Ihud (, 'Unity') was a small binationalist Zionist political party founded by Judah Leon Magnes, Martin Buber, Ernst Simon and Henrietta Szold, former supporters of Brit Shalom, in 1942 following the Biltmore Conference. Other prominent members were Moshe Smilansky, agronomist  (1868–1947), and Judge Joseph Moshe Valero.

History
The Ihud party presented its ideas to the Anglo-American Committee of Inquiry in 1946 and then to the United Nations Special Committee on Palestine in 1947. The Anglo-American Committee voted largely in favour of the proposals of Ihud, recommending an Economic Union in Palestine.

Ihud proposed the creation of joint organs of government, and a division of the country into districts based on a communal basis.

The founders and representatives of Ihud conveyed their views through the publication of Ba'ayot (formerly known as Ba'ayot Hayom - Problems of the Time).
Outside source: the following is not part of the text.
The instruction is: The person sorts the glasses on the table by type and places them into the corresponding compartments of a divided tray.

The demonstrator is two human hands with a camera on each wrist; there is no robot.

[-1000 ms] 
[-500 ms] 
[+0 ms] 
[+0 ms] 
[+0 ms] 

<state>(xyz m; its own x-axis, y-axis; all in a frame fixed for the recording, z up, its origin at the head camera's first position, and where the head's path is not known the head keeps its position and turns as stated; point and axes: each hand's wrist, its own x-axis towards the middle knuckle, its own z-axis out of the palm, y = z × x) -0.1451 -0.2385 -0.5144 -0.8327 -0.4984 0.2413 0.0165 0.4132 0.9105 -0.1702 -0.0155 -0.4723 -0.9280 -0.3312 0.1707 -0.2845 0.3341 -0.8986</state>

In the beginning of 1947, Ba'ayot printed an article featuring the thoughts of Albert Einstein on the most suitable approach to resolving the issue of Palestine. In response to Richard Crossman's assertion that partition was the only fair solution left for the British, Einstein said: "He may be right; but I see no permanent solution other than one based on a bi-national administration under United Nations rule." After the foundation of the state of Israel, Ihud replaced its official journal Ba'ayot with a new periodical, Ner.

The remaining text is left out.